**EXERCISE**. The answer must consist of the entire listing, repeated exactly.

**INFORMATION PROVIDED**.
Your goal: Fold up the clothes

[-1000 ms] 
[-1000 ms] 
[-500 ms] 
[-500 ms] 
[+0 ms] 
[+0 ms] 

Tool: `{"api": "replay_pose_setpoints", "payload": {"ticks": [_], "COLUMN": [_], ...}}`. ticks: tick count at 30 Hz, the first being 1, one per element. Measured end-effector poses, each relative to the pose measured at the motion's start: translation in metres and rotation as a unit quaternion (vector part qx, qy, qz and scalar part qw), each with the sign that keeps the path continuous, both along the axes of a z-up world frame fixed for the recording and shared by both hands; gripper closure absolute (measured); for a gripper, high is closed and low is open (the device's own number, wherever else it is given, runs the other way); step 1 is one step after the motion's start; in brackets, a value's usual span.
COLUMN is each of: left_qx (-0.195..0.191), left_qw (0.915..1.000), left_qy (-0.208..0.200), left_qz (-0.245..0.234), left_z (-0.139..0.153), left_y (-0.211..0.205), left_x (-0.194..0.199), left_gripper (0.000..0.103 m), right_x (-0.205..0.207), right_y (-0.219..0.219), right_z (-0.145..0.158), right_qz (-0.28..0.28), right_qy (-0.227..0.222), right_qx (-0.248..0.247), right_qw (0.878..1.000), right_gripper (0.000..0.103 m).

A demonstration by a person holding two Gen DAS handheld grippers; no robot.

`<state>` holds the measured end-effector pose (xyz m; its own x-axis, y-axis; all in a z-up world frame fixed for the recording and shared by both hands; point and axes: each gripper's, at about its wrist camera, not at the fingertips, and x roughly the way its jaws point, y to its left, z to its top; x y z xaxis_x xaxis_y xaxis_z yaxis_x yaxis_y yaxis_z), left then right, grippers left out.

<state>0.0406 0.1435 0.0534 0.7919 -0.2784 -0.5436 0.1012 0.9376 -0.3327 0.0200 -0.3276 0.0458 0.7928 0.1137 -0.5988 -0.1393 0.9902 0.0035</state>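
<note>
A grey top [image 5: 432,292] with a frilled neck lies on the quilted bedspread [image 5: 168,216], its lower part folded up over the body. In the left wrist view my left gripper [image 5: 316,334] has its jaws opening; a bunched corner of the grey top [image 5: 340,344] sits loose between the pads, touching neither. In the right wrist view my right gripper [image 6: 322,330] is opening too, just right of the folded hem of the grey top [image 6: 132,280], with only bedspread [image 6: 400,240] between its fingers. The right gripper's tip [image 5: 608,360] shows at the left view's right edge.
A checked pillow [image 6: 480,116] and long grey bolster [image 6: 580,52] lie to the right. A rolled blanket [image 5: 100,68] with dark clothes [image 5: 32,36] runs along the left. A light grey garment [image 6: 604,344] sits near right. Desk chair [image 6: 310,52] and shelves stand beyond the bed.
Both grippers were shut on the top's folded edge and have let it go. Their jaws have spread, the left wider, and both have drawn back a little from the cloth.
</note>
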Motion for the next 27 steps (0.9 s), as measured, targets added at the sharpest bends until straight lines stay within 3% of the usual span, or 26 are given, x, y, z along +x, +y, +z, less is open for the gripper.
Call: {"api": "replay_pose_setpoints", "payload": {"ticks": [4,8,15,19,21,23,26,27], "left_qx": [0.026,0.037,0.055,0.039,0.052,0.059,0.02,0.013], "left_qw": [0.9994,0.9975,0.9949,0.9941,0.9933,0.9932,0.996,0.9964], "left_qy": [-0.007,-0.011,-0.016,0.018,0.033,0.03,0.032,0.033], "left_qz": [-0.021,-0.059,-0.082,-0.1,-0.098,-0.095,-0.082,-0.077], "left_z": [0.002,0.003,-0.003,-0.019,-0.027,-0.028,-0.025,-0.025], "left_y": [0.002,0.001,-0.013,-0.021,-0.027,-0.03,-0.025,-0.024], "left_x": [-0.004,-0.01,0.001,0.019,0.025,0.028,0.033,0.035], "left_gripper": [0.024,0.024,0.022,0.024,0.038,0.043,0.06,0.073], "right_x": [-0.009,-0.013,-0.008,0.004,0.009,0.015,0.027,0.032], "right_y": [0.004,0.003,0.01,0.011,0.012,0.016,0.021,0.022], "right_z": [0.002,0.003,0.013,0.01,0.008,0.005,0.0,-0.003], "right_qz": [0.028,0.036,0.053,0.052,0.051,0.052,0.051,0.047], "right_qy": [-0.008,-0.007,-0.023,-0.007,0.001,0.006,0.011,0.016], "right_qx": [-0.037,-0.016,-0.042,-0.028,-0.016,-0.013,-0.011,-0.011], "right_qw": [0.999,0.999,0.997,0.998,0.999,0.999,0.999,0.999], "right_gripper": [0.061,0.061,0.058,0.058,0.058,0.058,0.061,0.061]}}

**REPLY**.
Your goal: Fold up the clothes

[-1000 ms] 
[-1000 ms] 
[-500 ms] 
[-500 ms] 
[+0 ms] 
[+0 ms] 

Tool: `{"api": "replay_pose_setpoints", "payload": {"ticks": [_], "COLUMN": [_], ...}}`. ticks: tick count at 30 Hz, the first being 1, one per element. Measured end-effector poses, each relative to the pose measured at the motion's start: translation in metres and rotation as a unit quaternion (vector part qx, qy, qz and scalar part qw), each with the sign that keeps the path continuous, both along the axes of a z-up world frame fixed for the recording and shared by both hands; gripper closure absolute (measured); for a gripper, high is closed and low is open (the device's own number, wherever else it is given, runs the other way); step 1 is one step after the motion's start; in brackets, a value's usual span.
COLUMN is each of: left_qx (-0.195..0.191), left_qw (0.915..1.000), left_qy (-0.208..0.200), left_qz (-0.245..0.234), left_z (-0.139..0.153), left_y (-0.211..0.205), left_x (-0.194..0.199), left_gripper (0.000..0.103 m), right_x (-0.205..0.207), right_y (-0.219..0.219), right_z (-0.145..0.158), right_qz (-0.28..0.28), right_qy (-0.227..0.222), right_qx (-0.248..0.247), right_qw (0.878..1.000), right_gripper (0.000..0.103 m).

A demonstration by a person holding two Gen DAS handheld grippers; no robot.

`<state>` holds the measured end-effector pose (xyz m; its own x-axis, y-axis; all in a z-up world frame fixed for the recording and shared by both hands; point and axes: each gripper's, at about its wrist camera, not at the fingertips, and x roughly the way its jaws point, y to its left, z to its top; x y z xaxis_x xaxis_y xaxis_z yaxis_x yaxis_y yaxis_z), left then right, grippers left out.

<state>0.0406 0.1435 0.0534 0.7919 -0.2784 -0.5436 0.1012 0.9376 -0.3327 0.0200 -0.3276 0.0458 0.7928 0.1137 -0.5988 -0.1393 0.9902 0.0035</state>
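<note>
A grey top [image 5: 432,292] with a frilled neck lies on the quilted bedspread [image 5: 168,216], its lower part folded up over the body. In the left wrist view my left gripper [image 5: 316,334] has its jaws opening; a bunched corner of the grey top [image 5: 340,344] sits loose between the pads, touching neither. In the right wrist view my right gripper [image 6: 322,330] is opening too, just right of the folded hem of the grey top [image 6: 132,280], with only bedspread [image 6: 400,240] between its fingers. The right gripper's tip [image 5: 608,360] shows at the left view's right edge.
A checked pillow [image 6: 480,116] and long grey bolster [image 6: 580,52] lie to the right. A rolled blanket [image 5: 100,68] with dark clothes [image 5: 32,36] runs along the left. A light grey garment [image 6: 604,344] sits near right. Desk chair [image 6: 310,52] and shelves stand beyond the bed.
Both grippers were shut on the top's folded edge and have let it go. Their jaws have spread, the left wider, and both have drawn back a little from the cloth.
</note>
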Motion for the next 27 steps (0.9 s), as measured, targets added at the sharpest bends until straight lines stay within 3% of the usual span, or 26 are given, x, y, z along +x, +y, +z, less is open for the gripper.
Call: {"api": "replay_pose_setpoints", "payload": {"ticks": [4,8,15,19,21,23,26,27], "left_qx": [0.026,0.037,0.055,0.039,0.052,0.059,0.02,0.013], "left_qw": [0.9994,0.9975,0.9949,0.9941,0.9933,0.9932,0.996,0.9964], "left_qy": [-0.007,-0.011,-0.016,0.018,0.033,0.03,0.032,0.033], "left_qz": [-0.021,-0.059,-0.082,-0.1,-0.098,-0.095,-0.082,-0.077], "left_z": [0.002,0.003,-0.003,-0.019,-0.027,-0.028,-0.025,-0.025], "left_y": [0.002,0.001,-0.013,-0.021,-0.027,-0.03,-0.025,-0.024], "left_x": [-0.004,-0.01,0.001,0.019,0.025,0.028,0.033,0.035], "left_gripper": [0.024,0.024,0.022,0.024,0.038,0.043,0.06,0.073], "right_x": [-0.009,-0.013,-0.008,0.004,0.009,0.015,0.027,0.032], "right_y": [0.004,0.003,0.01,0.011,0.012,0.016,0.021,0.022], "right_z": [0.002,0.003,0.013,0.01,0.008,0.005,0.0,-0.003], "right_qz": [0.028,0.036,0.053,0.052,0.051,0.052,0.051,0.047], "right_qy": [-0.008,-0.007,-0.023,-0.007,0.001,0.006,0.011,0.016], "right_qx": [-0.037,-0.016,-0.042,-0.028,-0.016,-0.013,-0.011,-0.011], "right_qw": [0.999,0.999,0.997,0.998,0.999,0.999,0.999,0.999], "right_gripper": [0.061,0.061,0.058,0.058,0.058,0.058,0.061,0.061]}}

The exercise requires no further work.